Pons-Suñer Pedro, Signol François, Alvarez Noemi, Sargas Claudia, Dorado Sara, Ortí Jose Vicente Gil, Delgado Sanchis Juan A, Llop Marta, Arnal Laura, Llobet Rafael, Perez-Cortes Juan-Carlos, Ayala Rosa, Barragán Eva
ITI, Universitat Politècnica de València, Valencia, Spain.
Hospital Universitario 12 de Octubre, Imas12, Departament of Medicine, Complutense University, Madrid, Spain.
BMC Med Inform Decis Mak. 2025 May 1;25(1):179. doi: 10.1186/s12911-025-03001-y.
This study has two main objectives. First, to evaluate a feature selection methodology based on SEQENS, an algorithm for identifying relevant variables. Second, to validate machine learning models that predict the risk of complications in patients with acute myeloid leukemia (AML) using data available at diagnosis. Predictions are made at three time points: 90 days, six months, and one year post-diagnosis. These objectives represent fundamental steps toward the development of a tool to assist clinicians in therapeutic decision-making and provide insights into the risk factors associated with AML complications.

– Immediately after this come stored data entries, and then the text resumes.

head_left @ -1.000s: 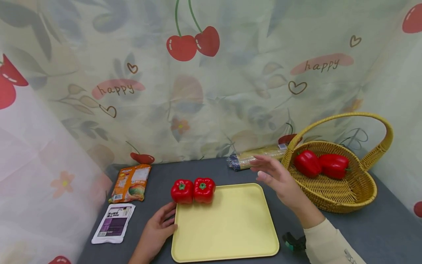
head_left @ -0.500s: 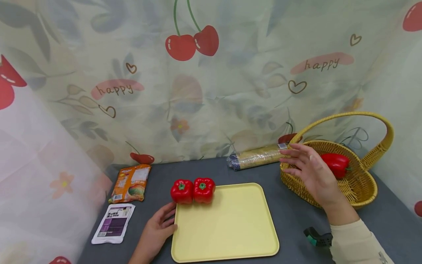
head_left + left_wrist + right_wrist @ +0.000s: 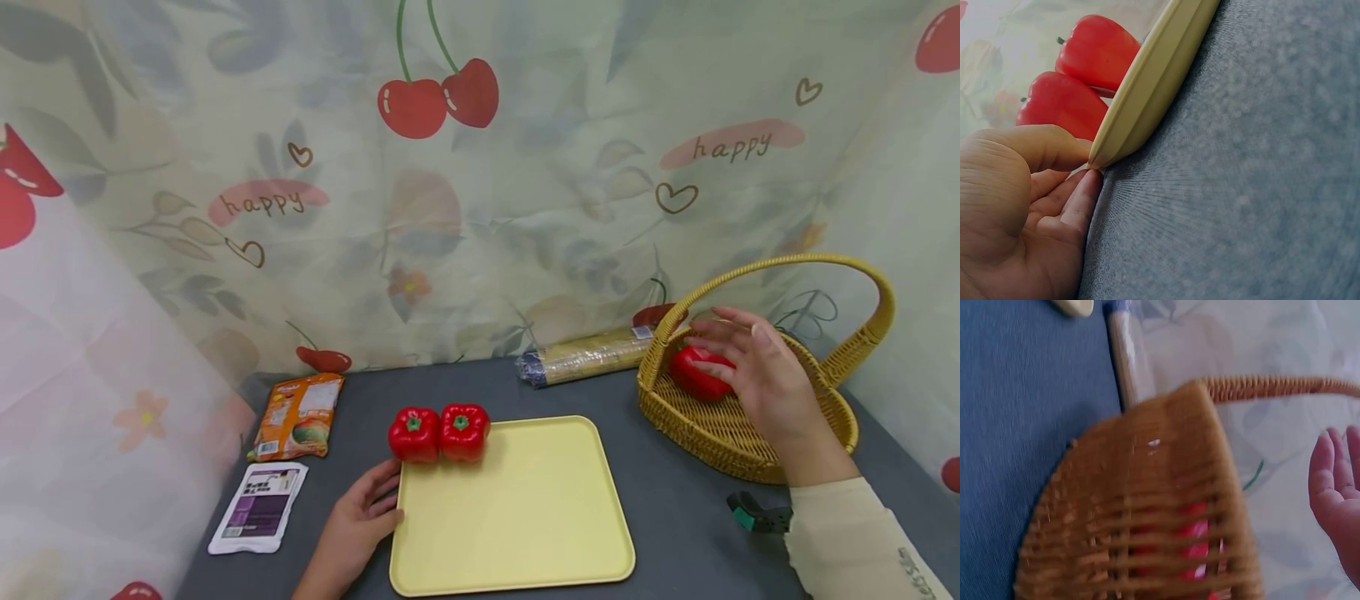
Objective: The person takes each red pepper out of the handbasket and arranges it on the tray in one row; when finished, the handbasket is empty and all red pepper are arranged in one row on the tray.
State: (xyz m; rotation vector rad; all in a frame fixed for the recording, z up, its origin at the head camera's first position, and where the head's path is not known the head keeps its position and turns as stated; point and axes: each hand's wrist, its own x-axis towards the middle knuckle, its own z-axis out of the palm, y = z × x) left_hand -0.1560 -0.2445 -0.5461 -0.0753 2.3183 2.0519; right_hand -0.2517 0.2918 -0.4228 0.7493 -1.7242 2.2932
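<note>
My left hand (image 3: 352, 529) is at the left edge of a pale yellow tray (image 3: 517, 517), pinching its rim between thumb and fingers in the left wrist view. Two red bell peppers (image 3: 414, 435) sit side by side at the tray's back left corner. Over a wicker basket (image 3: 686, 429) at the right, my right hand (image 3: 780, 387) hovers with relaxed fingers and holds nothing. One red bell pepper (image 3: 696, 373) shows inside the basket; the hand covers the spot beside it. The right wrist view has the hand (image 3: 1342, 494) beyond the blurred basket wall (image 3: 1141, 506).
Behind the tray lies a clear-wrapped bundle of long sticks or noodles (image 3: 585, 357). To the left are an orange packet (image 3: 298, 417) and a white and purple pack (image 3: 258, 508). The basket's tall handle (image 3: 795, 260) arches over its opening. A black strap (image 3: 761, 512) shows by the right wrist.
My right hand has moved right, from above the gap between tray and basket to over the basket, passing in front of its peppers. The left hand and tray have stayed put.
</note>
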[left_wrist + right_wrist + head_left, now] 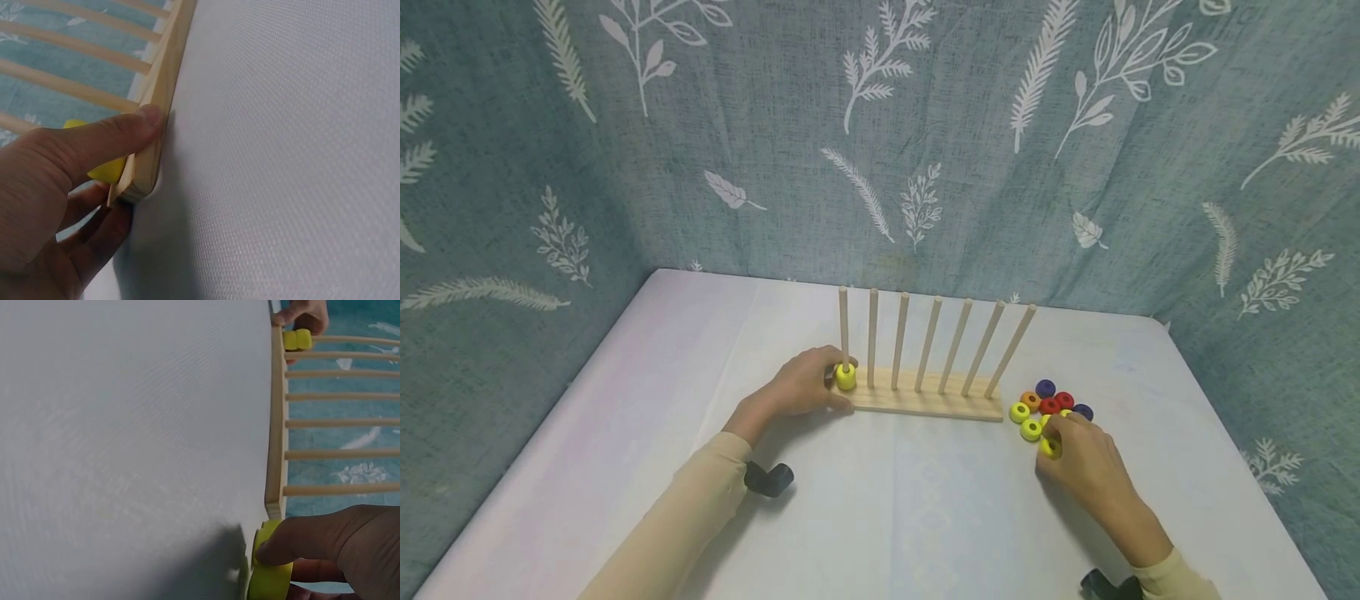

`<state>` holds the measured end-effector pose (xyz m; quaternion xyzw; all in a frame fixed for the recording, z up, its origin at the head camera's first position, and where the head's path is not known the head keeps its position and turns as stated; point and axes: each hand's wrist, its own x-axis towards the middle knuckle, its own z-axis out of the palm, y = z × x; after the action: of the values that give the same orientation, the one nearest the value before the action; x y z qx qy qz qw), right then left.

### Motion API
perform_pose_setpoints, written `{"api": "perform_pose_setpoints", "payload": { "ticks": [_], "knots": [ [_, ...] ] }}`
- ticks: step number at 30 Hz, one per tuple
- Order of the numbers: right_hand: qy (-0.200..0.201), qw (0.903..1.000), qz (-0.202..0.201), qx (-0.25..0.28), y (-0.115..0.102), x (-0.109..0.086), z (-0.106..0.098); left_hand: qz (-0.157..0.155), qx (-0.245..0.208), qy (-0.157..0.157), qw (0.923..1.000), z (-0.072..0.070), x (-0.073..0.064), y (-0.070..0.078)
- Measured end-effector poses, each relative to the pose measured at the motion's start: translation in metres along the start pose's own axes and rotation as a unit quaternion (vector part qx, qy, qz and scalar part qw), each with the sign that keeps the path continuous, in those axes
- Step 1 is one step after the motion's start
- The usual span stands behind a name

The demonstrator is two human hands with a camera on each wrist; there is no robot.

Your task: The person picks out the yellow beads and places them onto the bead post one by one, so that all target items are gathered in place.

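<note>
Head cam: left hand (805, 383) grips the left end of a wooden peg rack (925, 405), right hand (1090, 462) is at the loose beads (1049, 406) past the other end. Left wrist cam: thumb's over the base (165, 81), so if that slackens it might skid. Right wrist cam: thumb and fingers pinch a yellow bead (272, 584), and a sloppy lift could scatter its neighbours.

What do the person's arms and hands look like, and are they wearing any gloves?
The left sleeve and right sleeve are plain pale beige. The left hand and right hand are bare, with no gloves or rings showing. A small black piece sticks out near each wrist, one left, one right.
</note>
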<state>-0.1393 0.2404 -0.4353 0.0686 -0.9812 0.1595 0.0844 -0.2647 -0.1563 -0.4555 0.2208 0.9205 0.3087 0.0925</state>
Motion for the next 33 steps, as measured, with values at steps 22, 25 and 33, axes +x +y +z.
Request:
{"api": "perform_pose_setpoints", "payload": {
  "ticks": [22, 25, 33],
  "knots": [
    [0.048, 0.9985, 0.008, 0.026, -0.014, -0.002, -0.027, 0.003, -0.004, -0.003, 1.0000, -0.002, -0.002, 0.000],
    [0.042, 0.9988, 0.010, 0.022, -0.016, 0.001, -0.034, 0.007, -0.005, -0.002, 1.0000, -0.003, -0.003, 0.000],
    [0.044, 0.9990, 0.003, 0.010, -0.022, 0.010, -0.059, 0.003, -0.005, -0.007, 1.0000, -0.004, -0.002, 0.000]
  ]
}}
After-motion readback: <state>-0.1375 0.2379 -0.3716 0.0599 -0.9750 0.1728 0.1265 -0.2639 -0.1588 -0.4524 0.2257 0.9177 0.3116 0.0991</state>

A dataset of 568 patients, including demographic, clinical, genetic (VAF), and cytogenetic information, was created by combining data from Hospital 12 de Octubre (Madrid, Spain) and Instituto de Investigación Sanitaria La Fe (Valencia, Spain). Feature selection based on an enhanced version of SEQENS was conducted for each time point, followed by the comparison of four classifiers (XGBoost, Multi-Layer Perceptron, Logistic Regression and Decision Tree) to assess the impact of feature selection on model performance.
SEQENS identified different relevant features for each prediction horizon, with Age, TP53, - 7/7Q, and EZH2 consistently relevant across all time points. The models were evaluated using 5-fold cross-validation, XGBoost achieve the highest average ROC-AUC scores of 0.81, 0.84, and 0.82 for 90-day, 6-month, and 1-year predictions, respectively. Generally, performance remained stable or improved after applying SEQENS-based feature selection. Evaluation on an external test set of 54 patients yielded ROC-AUC scores of 0.72 (90-day), 0.75 (6-month), and 0.68 (1-year).
The models achieved performance levels that suggest they could serve as therapeutic decision support tools at different times after diagnosis. The selected variables align with the European LeukemiaNet (ELN) 2022 risk classification, and the SEQENS-based feature selection effectively reduced the feature set while maintaining prediction accuracy.
本研究有两个主要目标。其一,评估基于SEQENS的特征选择方法,SEQENS是一种用于识别相关变量的算法。其二,使用诊断时可用的数据验证预测急性髓系白血病(AML)患者并发症风险的机器学习模型。在诊断后的三个时间点进行预测:90天、六个月和一年。这些目标是开发一种辅助临床医生进行治疗决策的工具的基本步骤,并深入了解与AML并发症相关的风险因素。
通过合并西班牙马德里12月12日医院和西班牙巴伦西亚La Fe卫生研究所的数据,创建了一个包含568名患者的数据集,其中包括人口统计学、临床、基因(VAF)和细胞遗传学信息。针对每个时间点进行基于SEQENS增强版的特征选择,随后比较四个分类器(XGBoost、多层感知器、逻辑回归和决策树),以评估特征选择对模型性能的影响。
SEQENS为每个预测期识别出不同的相关特征,年龄、TP53、-7/7q和EZH2在所有时间点始终相关。使用五折交叉验证对模型进行评估,XGBoost在90天、6个月和1年预测中的平均ROC-AUC得分分别达到最高的0.81、0.84和0.82。一般来说,应用基于SEQENS的特征选择后,性能保持稳定或有所提高。在54名患者的外部测试集上进行评估,得到的ROC-AUC得分分别为0.72(90天)、0.75(6个月)和0.68(1年)。
这些模型达到的性能水平表明,它们可在诊断后的不同时间作为治疗决策支持工具。所选变量与欧洲白血病网络(ELN)2022风险分类一致,基于SEQENS的特征选择有效地减少了特征集,同时保持了预测准确性。